Aber auch auf dem klassischen Büchermarkt scheint das Thema en vogue zu sein. Jedes Jahr tauchen zahlreiche Neuerscheinungen über Inhalte wie Sterben, Trauer und Tod auf. Sterben – so könnte man meinen – hat heute Hochkonjunktur. Die Titel lauten: ‹Letzte Wünsche – Was Sterbende hoffen, vermissen, bereuen›, ‹So sterben wir› oder auch ‹Anleitung zum guten Sterben›5. Irgendwie ist es schon etwas paradox, dass man für das Selbstverständlichste dieser Welt, nämlich zu sterben, eine Anleitung beziehungsweise einen Ratgeber meint brauchen zu müssen. Das gleiche Bild zeigt sich in den vielen wissenschaftlichen Arbeiten und Sachbüchern von medizinischen Fachleuten – Ärzten, Pflegenden, Psychologinnen und Seelsorgern. Auch dieser Markt wird mit Fachbüchern über Sterben und Tod geradezu geflutet. Manchmal befürchte ich, das Thema könnte ein ähnliches Schicksal erleiden, wie es der Erotik im ausgehenden 20. Jahrhundert beschieden war. Aus dem einstigen Tabu wurde ein Markt und schließlich wurde das Thema Sex allgegenwärtig, aber leider auch trivial.

Und doch: Sterben bewegt, berührt, es fordert uns heraus als Gesellschaft und als Individuen – vielleicht auch weil es uns alle betrifft. Auf der anderen Seite werden die Themen Krankheit, Alter, Sterben und Tod zunehmend in Krankenhäuser, Alters- und Pflegeheime und Sterbehospizen «ausgelagert» und damit immer mehr aus der Mitte der Gesellschaft verdrängt. Sterben und Tod, das betrifft doch nur die Sterbenden und ihre nächsten Angehörigen, denken viele. Ein Widerspruch? Ja und nein. Wir verdrängen das Sterben und sind doch zugleich fasziniert vom Thema Tod. Eine Hassliebe? Vielleicht. Aber leben Menschen nicht oftmals mit Widersprüchen?

Sterbebegleitung

Wann immer wir von sterbenden Menschen sprechen, müssen wir auch von deren Begleitung reden. Aber was ist eine gelungene Sterbebegleitung? Hier gehen die Meinungen auseinander. Meine Antwort: Ein Mensch soll sich in seiner terminalen Phase «getragen, verstanden und unterstützt» fühlen. Deshalb ist eine wertschätzende, achtsame Grundhaltung in der Sterbebegleitung unabdingbar. Als Sterbebegleiter leite ich nicht, ich schenke einer Person meine volle Aufmerksamkeit, meine Zuwendung. Es geht nicht darum, zu führen oder zu lenken, sondern eben einfach «da» zu sein, für ihre Fragen, ihre Wünsche, ihre Ängste – auch ihr Schweigen – ihre Hoffnungen und die vielen kleinen, letzten Dinge, welche die dahinscheidende Person vielleicht belasten, erfreuen, bewegen und beschäftigen. Das klingt im ersten Moment sehr einfach und simpel, ist es aber überhaupt nicht. Es geht auch um das Aushalten, das Geschehen lassen. Die letzte Meile gibt es nicht nur im Business der Telekommunikation, sondern vielmehr – ganz existentiell – im Leben selbst, wenn ein Mensch nur noch ein paar Wochen oder Tage zu leben hat und er begleitet werden möchte auf dieser letzten Etappe.

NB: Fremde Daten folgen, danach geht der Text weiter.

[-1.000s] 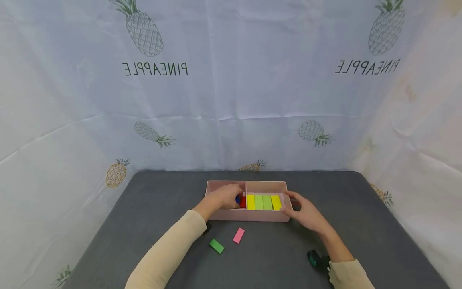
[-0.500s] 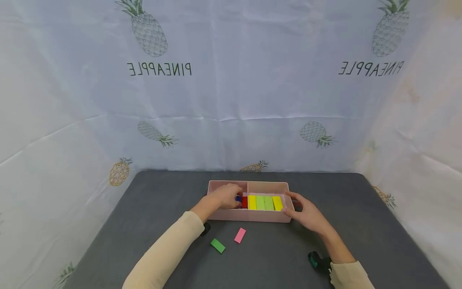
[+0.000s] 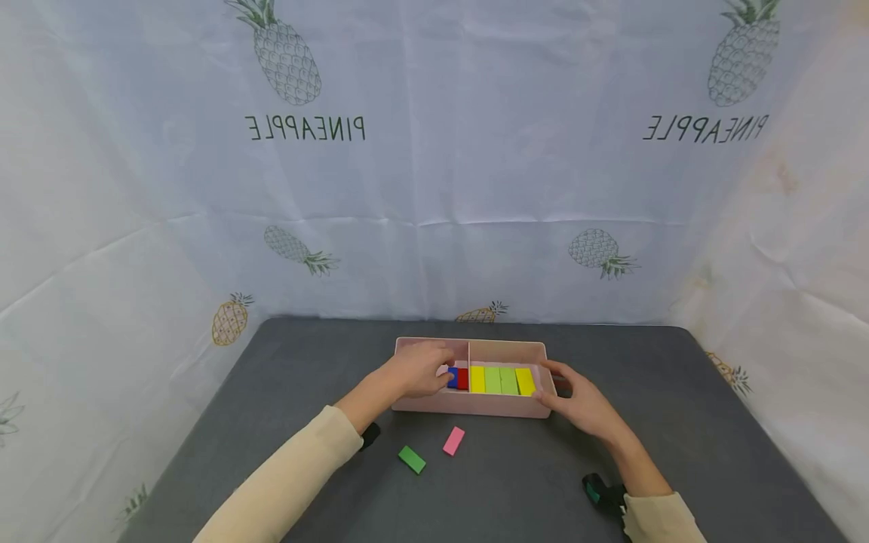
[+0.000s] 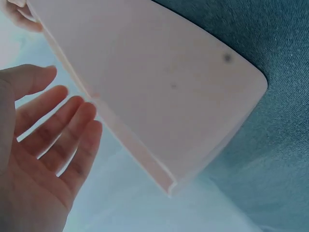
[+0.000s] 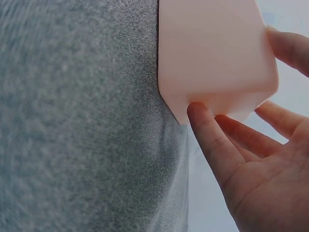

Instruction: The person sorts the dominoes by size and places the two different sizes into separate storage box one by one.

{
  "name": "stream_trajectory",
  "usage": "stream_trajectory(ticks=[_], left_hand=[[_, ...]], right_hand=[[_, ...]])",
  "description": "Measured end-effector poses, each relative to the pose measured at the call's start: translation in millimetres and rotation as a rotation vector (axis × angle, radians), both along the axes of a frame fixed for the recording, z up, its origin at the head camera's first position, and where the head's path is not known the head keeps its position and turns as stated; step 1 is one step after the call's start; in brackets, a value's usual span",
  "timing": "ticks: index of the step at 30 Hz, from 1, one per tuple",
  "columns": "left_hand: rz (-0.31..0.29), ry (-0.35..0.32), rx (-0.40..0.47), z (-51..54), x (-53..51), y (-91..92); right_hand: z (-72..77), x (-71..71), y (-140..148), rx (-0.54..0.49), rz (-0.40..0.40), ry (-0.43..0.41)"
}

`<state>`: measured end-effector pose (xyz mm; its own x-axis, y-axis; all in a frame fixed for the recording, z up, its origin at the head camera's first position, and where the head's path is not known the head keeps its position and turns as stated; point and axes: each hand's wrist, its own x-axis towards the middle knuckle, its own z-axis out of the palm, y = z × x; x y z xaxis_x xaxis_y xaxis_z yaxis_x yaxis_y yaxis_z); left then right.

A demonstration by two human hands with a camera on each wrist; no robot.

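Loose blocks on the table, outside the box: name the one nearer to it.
The pink block; the green block lies farther from the box.

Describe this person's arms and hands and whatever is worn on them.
The left sleeve and right sleeve are long, plain and cream. The left hand and right hand show no gloves or rings. By the right forearm is a black device with a green patch.

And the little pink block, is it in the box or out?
Out. The pink block lies on the dark table, on the person's side of the box, near the green block.
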<state>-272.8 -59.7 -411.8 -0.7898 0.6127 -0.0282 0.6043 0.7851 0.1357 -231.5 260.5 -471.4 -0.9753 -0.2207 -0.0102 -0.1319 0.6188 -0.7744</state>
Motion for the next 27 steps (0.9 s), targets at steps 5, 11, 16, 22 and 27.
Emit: stream_trajectory(ticks=[5, 11, 16, 22, 27], left_hand=[[-0.071, 0.071, 0.007, 7.7, 14.0, -0.2], [-0.159, 0.142, -0.022, 12.3, 31.9, -4.3], [-0.237, 0.174, -0.004, 6.7, 42.7, -9.1], [-0.313, 0.166, -0.021, -6.7, 56.0, -13.6], [-0.373, 0.212, -0.055, -18.0, 63.8, -13.0]], right_hand=[[0.8, -0.2, -1, 0.007, -0.006, -0.005], [1.7, -0.4, -1, 0.007, 0.001, -0.003], [1.9, -0.6, -1, 0.006, -0.010, -0.017], [2.7, -0.2, -2, 0.003, -0.009, -0.025], [2.6, 0.6, -3, -0.005, -0.008, -0.027]])
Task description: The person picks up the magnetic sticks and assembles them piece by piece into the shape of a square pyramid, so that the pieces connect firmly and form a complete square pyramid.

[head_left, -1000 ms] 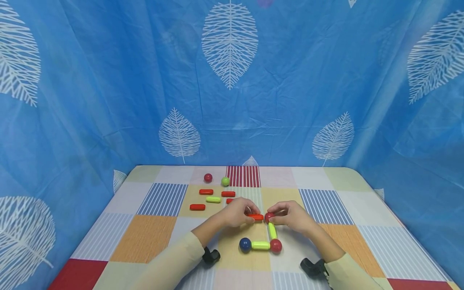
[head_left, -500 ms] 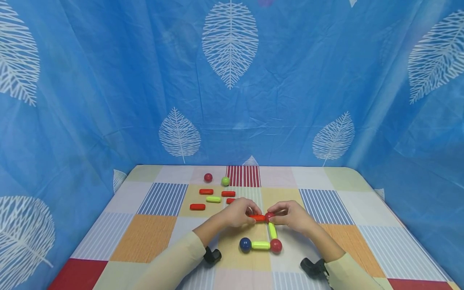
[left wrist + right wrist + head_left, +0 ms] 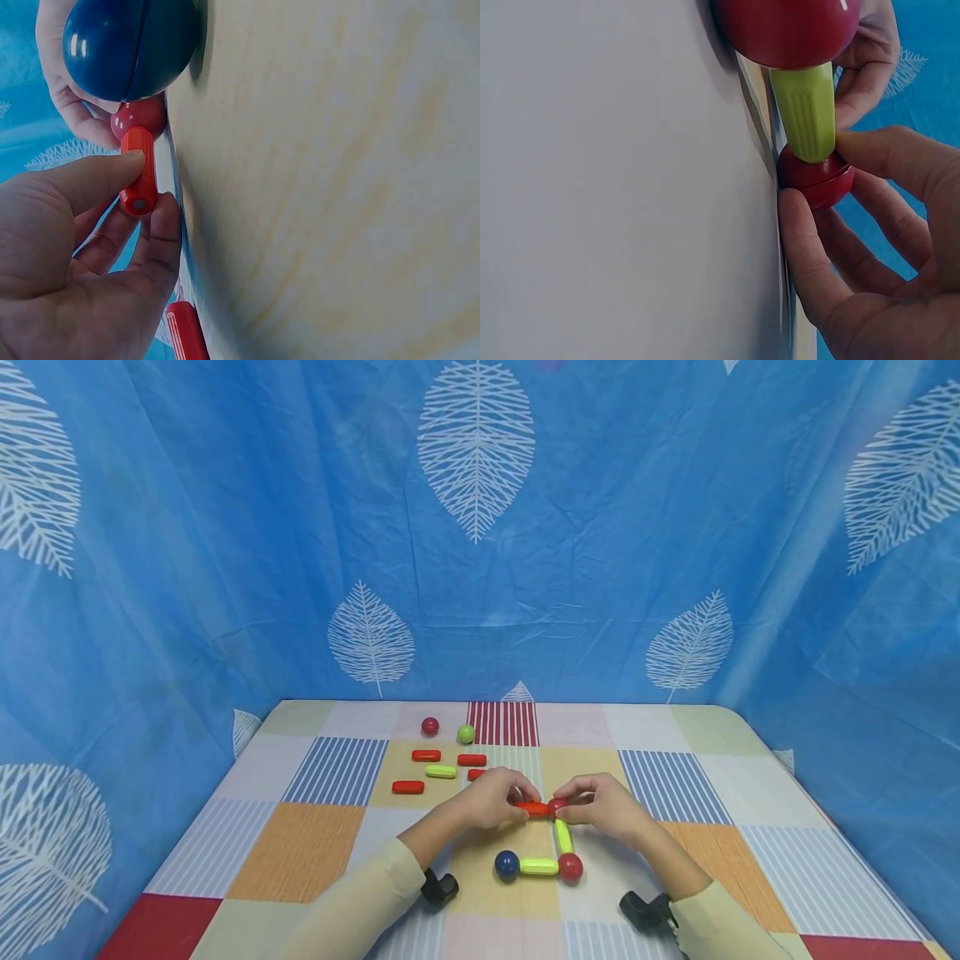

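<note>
My left hand (image 3: 497,799) pinches a short red rod (image 3: 139,169) between thumb and fingers; its near end bears a small grey dot. The rod's far end touches a red ball (image 3: 815,178), which my right hand (image 3: 603,807) holds with its fingertips. From that ball a yellow-green rod (image 3: 564,837) runs toward the near side to a second red ball (image 3: 570,867). Another yellow-green rod (image 3: 538,867) extends left from there to a dark blue ball (image 3: 507,866). Together they form an open, angular chain on the table.
Beyond my left hand lie several loose red rods (image 3: 408,787) and a yellow-green rod (image 3: 441,772). A red ball (image 3: 430,726) and a green ball (image 3: 466,734) sit farther back. Blue curtains (image 3: 585,568) surround the patchwork-covered table (image 3: 300,843).
My left hand has shifted slightly right with the red rod, closing the gap to the red ball; they now touch. My right hand stays in place on the ball.
</note>
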### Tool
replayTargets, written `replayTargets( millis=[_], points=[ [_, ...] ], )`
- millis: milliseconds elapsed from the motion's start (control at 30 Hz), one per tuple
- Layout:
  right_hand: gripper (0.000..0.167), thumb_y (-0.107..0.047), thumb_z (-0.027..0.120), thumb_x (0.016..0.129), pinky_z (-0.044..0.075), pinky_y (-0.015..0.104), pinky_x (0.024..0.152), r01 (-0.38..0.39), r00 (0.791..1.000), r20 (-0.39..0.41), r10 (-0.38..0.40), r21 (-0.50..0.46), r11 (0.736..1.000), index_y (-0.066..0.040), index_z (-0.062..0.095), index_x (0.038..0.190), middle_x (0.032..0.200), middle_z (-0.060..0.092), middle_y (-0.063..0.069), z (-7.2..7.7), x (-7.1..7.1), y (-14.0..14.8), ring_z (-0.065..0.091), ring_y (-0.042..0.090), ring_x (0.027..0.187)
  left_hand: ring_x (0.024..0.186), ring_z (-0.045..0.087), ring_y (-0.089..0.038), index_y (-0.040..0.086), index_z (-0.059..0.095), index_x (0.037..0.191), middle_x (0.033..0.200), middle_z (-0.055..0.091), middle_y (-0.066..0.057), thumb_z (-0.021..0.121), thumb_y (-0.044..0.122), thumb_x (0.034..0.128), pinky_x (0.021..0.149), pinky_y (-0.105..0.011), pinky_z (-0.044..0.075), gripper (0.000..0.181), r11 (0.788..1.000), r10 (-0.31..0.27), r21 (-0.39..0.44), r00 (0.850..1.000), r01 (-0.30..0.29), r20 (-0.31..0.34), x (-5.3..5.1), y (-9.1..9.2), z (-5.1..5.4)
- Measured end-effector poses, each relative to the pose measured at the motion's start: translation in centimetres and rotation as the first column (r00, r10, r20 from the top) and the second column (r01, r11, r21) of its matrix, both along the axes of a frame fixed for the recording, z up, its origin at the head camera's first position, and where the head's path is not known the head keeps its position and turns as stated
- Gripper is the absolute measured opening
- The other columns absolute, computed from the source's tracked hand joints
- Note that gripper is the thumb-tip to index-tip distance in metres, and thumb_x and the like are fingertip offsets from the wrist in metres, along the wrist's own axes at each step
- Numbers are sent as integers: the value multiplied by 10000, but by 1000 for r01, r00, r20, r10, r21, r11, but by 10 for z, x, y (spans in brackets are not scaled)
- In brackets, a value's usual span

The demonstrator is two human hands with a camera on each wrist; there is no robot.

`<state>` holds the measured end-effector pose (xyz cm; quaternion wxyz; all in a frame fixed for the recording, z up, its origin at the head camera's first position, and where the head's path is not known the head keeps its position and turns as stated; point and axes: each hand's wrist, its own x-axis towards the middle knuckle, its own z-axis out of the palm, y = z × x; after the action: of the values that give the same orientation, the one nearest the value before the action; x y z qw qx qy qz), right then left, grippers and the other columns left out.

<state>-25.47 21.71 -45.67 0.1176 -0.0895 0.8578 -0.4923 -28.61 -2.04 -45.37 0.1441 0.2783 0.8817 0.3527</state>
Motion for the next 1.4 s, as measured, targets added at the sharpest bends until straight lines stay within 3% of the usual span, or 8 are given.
replayTargets(
  millis=[233,433,533,633,767,967,1167,1400],
  points=[
    [223,-118,803,863,611,329,824,-23,1000,9,24,-41,999,-51,758,1071,1089,737,105,-1,-1,1,689,216,996,901,635,-73,184,776,1103,1010,722,77,806,137,879,833,-260,546,231,999,18,36,1000,-19,25,-7,-7,0],
    [215,-124,812,856,609,328,813,-15,1000,0,15,-19,1000,-67,764,1058,1069,751,87,1,-1,0,677,209,971,922,621,-130,137,755,1146,995,700,35,766,165,925,851,-302,564,223,984,143,104,990,-141,-9,-23,-23,5],
    [219,-108,809,854,604,334,799,-13,1000,-6,13,-20,1000,-62,764,1063,1075,750,96,2,1,0,672,209,962,948,610,-165,116,739,1160,1019,677,5,736,168,950,876,-322,580,217,960,248,143,968,-241,-28,-32,-32,11],
    [225,-101,807,853,599,336,792,-17,1000,-8,17,-21,1000,-57,762,1069,1085,745,103,2,1,0,668,210,961,979,610,-192,109,730,1164,1059,667,-26,726,171,957,900,-342,590,216,926,348,172,937,-336,-44,-41,-38,16],
    [216,-116,814,852,597,309,784,-21,1000,-5,21,-17,1000,-65,763,1056,1072,746,94,2,0,0,667,208,956,1013,618,-221,94,724,1169,1107,664,-60,724,164,956,917,-366,589,224,894,425,190,902,-405,-79,-54,-46,16],
    [206,-130,822,848,591,283,767,-18,1000,-1,18,-15,1000,-75,764,1038,1050,749,83,-2,-1,1,672,206,941,1086,619,-269,84,716,1212,1225,635,-101,715,152,960,907,-399,585,262,871,477,189,872,-453,-108,-69,-52,9],
    [209,-123,817,849,594,287,773,-24,1000,-1,24,-24,999,-65,761,1041,1055,748,92,-5,-2,2,680,203,946,1156,578,-282,125,697,1266,1314,585,-93,716,173,961,954,-408,579,310,844,530,144,844,-517,-77,-77,-52,5],
    [202,-126,819,849,584,293,761,-18,1000,1,18,-17,1000,-85,765,1039,1053,745,77,-5,-3,2,669,210,934,1136,562,-283,100,669,1313,1368,549,-136,722,127,952,1031,-427,551,366,858,513,77,856,-508,-70,-81,-49,0]
  ],
)
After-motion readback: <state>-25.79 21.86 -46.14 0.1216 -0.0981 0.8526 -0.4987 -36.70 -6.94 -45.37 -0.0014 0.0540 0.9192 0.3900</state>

Es wird immer wieder betont, Sterbebegleitung vermittle Trost und sei demnach tröstend. Zu fragen wäre hier, was denn die Worte ‹Trost› oder ‹tröstlich› bedeuten? Trost wird meist definiert als eine besondere, freundliche, einfühlende Zuwendung zu einer bestimmten Person, die Schmerz, Angst oder Leid ertragen muss.

Es gibt auch den «billigen Trost», der nicht tröstet, sondern vertröstet. Vertröstung ist, wenn man das Leid des anderen gerade auf eine plumpe, eben «billige» Art aufheben und ihn zum Beispiel hinhalten oder auf später hoffen lassen will, im Sinne von: «Das kommt schon wieder gut.» Echter Trost kann durch Worte, Gesten, auch durch Berührung «gespendet» und einem Gegenüber zu Teil werden. Der Sinn des Trostes ist nicht die Aufhebung des Schmerzes oder des Leids, sondern die Linderung und der Beistand. Der getröstete Mensch soll spüren, dass er in seiner Situation, in seinem Schmerz, in seiner Verzweiflung nicht allein ist, sondern dass jemand da ist und Anteil nimmt.6

Seelsorge

Der italienische Humanist und Kardinal Domenico Capranica verfasste im 15. Jahrhundert ein Erbauungsbuch über den «guten Tod». Er nannte es ‹Speculum artis bene moriendi›, was so viel heißt wie ‹Spiegel der Kunst des guten Sterbens›. Darin ging es tatsächlich um den «guten Tod». «Gut» war im 15. Jahrhundert und nach Capranicas Vorstellung ein Tod, bei dem man auf das Jenseits und auf Gott vorbereitet war. Sowieso wurde das Leben im Diesseits damals als eine Art Vorbereitung auf das Jenseits gesehen. Darum bedeutete ein «guter Tod» die Eintrittskarte in den Himmel, das einzige Ziel und der eigentliche Sinn des Lebens.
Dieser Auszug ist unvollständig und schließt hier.